It's been a hectic, heady week in Washington DC for proponents and opponents of federal support for ethanol. First you have the EPA moving toward a science based analysis of ethanol production's total contribution to green house gas emissions, and then Agriculture Committee Chairman Colin Peterson's rant and pouting position on climate change legislation.
Today sees the release of a new Friends of the Earth report, Boon to Bad Biofuels, that estimates subsidies to ethanol and biodiesel totaled $9.5 billion in 2008. These subsidies will climb to $60 billion by 2022 if current, flawed policy stays in place.

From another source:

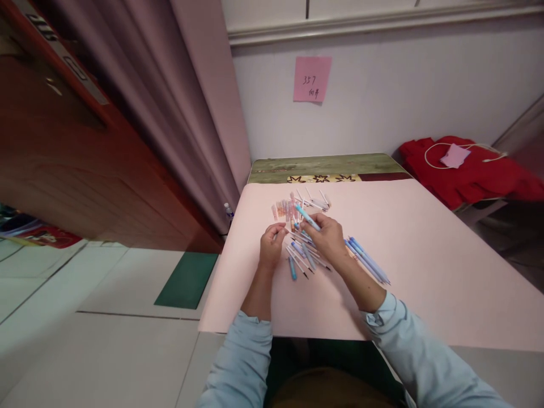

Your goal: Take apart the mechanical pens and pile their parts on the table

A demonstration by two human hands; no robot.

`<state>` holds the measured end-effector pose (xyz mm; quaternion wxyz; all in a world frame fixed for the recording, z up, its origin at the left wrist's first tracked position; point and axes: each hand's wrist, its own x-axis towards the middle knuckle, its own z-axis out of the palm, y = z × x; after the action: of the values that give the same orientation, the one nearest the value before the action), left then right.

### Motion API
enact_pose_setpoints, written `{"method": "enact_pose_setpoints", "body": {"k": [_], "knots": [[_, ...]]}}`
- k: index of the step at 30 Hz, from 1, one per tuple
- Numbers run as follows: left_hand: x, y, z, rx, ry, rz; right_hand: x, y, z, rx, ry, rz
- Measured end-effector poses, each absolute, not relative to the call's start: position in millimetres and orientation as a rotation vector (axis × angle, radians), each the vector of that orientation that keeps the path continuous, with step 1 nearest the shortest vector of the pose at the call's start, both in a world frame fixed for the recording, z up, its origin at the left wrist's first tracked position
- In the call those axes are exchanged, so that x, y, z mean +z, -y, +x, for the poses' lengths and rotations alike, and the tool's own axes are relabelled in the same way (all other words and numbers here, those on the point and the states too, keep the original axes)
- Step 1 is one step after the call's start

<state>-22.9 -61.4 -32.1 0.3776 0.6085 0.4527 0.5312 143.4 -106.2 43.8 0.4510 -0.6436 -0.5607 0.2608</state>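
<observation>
Two bare hands work above a table (276, 169) covered with a pale pink sheet (425, 314), left of its middle. The right hand (326, 235) is closed around a light blue pen (307, 217), thumb against fingers, its far end pointing toward the table's far left corner. The left hand (272, 243) has its fingers curled, thumb near the fingertips, beside the end of a thin pale stick; I cannot tell whether they pinch it. Below and between the hands lies a loose heap of thin refills (297, 263) mixed with blue tubes; one short blue tube (292, 268) lies on the heap's left side. Toward the far edge sit clear pinkish caps (285, 209) and more white sticks (323, 196). Several blue pens (369, 260) lie side by side near the table's middle, beside the right forearm.
</observation>
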Motion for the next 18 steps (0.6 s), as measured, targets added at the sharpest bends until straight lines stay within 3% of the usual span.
{"method": "enact_pose_setpoints", "body": {"k": [4,11,18], "knots": [[-32,60,-23,1.367,-1.145,1.542,28,102,135,0.885,1.509,-1.72],[-27,63,-22,1.349,-1.109,1.608,27,110,136,0.775,1.549,-1.674],[-22,67,-22,1.315,-1.075,1.45,17,117,120,1.042,1.498,-1.561]]}}
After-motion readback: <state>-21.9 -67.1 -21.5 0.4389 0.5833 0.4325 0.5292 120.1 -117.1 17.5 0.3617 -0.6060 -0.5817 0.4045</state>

In January, the Environmental Working Group issued a related analysis detailing how corn-based ethanol has accounted for fully three-quarters of the tax benefits and two-thirds of all federal subsidies allotted for renewable energy sources in 2007. Meanwhile, solar, wind and other renewable energy sources have struggled to gain significant market share with modest federal support.

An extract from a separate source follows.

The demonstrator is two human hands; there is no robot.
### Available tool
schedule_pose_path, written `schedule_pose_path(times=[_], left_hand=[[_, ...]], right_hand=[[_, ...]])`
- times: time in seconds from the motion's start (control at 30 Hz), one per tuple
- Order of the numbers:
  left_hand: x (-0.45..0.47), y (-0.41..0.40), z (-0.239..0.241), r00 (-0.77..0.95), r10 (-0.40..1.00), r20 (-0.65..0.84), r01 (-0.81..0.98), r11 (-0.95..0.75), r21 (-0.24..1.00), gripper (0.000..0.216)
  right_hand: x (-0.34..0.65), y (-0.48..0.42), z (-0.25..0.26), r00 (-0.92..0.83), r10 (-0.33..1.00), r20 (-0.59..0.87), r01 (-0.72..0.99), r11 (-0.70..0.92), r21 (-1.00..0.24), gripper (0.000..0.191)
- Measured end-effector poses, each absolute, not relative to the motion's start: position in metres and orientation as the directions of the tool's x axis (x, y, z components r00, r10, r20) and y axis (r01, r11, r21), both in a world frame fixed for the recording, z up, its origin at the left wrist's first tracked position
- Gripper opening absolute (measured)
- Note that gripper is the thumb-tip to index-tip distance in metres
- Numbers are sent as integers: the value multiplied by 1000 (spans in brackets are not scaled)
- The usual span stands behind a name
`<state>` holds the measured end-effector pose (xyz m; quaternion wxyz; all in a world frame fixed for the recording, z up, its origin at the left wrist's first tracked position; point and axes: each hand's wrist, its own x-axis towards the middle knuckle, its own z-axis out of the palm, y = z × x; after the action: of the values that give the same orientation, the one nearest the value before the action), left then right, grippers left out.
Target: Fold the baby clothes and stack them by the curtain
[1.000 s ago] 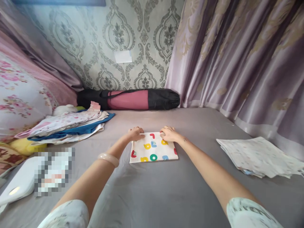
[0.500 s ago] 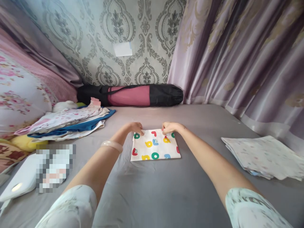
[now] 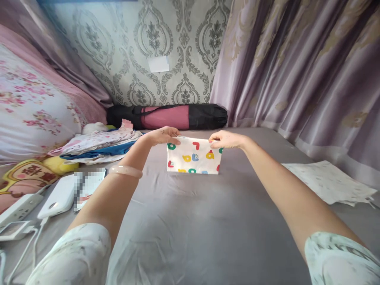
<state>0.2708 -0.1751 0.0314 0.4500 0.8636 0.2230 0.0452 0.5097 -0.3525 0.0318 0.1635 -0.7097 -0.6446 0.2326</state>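
Note:
A folded white cloth point(image 3: 194, 160) printed with coloured letters is held up in front of me, its far edge raised and its near edge low by the grey sheet. My left hand point(image 3: 164, 135) pinches the cloth's upper left corner, thumb in front and fingers behind. At the upper right corner, my right hand point(image 3: 225, 139) grips it the same way. A pale bangle point(image 3: 126, 171) circles my left forearm. What lies behind the cloth is hidden.
Folded patterned cloths point(image 3: 329, 180) lie at right on the grey sheet point(image 3: 190, 229). Leftward are a pile of clothes point(image 3: 95, 146), a white power bank point(image 3: 59, 196), a power strip point(image 3: 22, 208) and cables. A rolled mat point(image 3: 166, 117) in a black bag lies along the wall.
Both hands have lifted the far edge of the folded cloth, so it now stands more upright. My view has shifted, and more of the left side shows.

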Motion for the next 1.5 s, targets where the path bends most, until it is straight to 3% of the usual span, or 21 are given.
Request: schedule_pose_path(times=[0.1, 0.2, 0.27, 0.33, 0.43, 0.6, 0.7, 0.8, 0.93, 1.03, 1.23, 1.5], left_hand=[[270, -182, 42, 870, 474, 138, 243, -655, 716, 30], [262, -193, 25, 810, 463, 360, 248, -827, 505, 32], [251, -205, -3, 809, 423, 408, 274, -886, 373, 40], [239, -219, -39, 847, 370, 382, 277, -920, 276, 46], [220, -240, -86, 932, 266, 245, 214, -952, 221, 55], [203, -250, -108, 969, 226, 95, 200, -954, 224, 72], [203, -243, -100, 980, 193, 37, 176, -946, 272, 78], [213, -239, -94, 954, 295, 59, 260, -907, 331, 68], [247, -247, -93, 815, 546, 194, 474, -821, 319, 46], [276, -259, -97, 794, 563, 228, 513, -823, 243, 42], [302, -263, -118, 815, 559, 157, 557, -828, 56, 53], [301, -259, -128, 806, 587, 71, 584, -809, 62, 56]], right_hand=[[500, -363, 44, 119, 987, 110, 893, -58, -447, 24], [487, -376, 28, 128, 942, 312, 960, -38, -279, 30], [477, -389, -1, 75, 934, 349, 989, -24, -148, 36], [467, -404, -36, 26, 958, 285, 998, -7, -67, 41], [457, -426, -80, -41, 989, 140, 997, 51, -64, 48], [459, -440, -97, -104, 993, 57, 977, 113, -184, 66], [468, -432, -91, -111, 994, -18, 954, 101, -283, 66], [470, -416, -85, -22, 998, -65, 941, -1, -338, 56], [452, -388, -82, 182, 977, 110, 934, -137, -331, 46], [433, -368, -89, 246, 949, 199, 948, -193, -252, 48], [419, -353, -110, 261, 964, 56, 957, -251, -148, 56], [419, -353, -115, 291, 957, -2, 944, -288, -163, 57]])
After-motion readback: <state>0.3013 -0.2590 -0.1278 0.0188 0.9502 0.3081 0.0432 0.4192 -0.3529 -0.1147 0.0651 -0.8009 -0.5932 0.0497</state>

"The much touted new investment--$14.5 billion over ten years--in renewable energy in the recently passed stimulus package pales in comparison to the amount of subsidies the FOE report reveals are still going to ethanol. In two years we will spend more on corn-ethanol than we will invest over the next decade on solar, wind, and other renewable energy option. It is clear that current policy is taking America in the opposite direction of a true renewable energy policy," said Craig Cox, EWG Midwest Vice President from Ames, IA about the FOE report.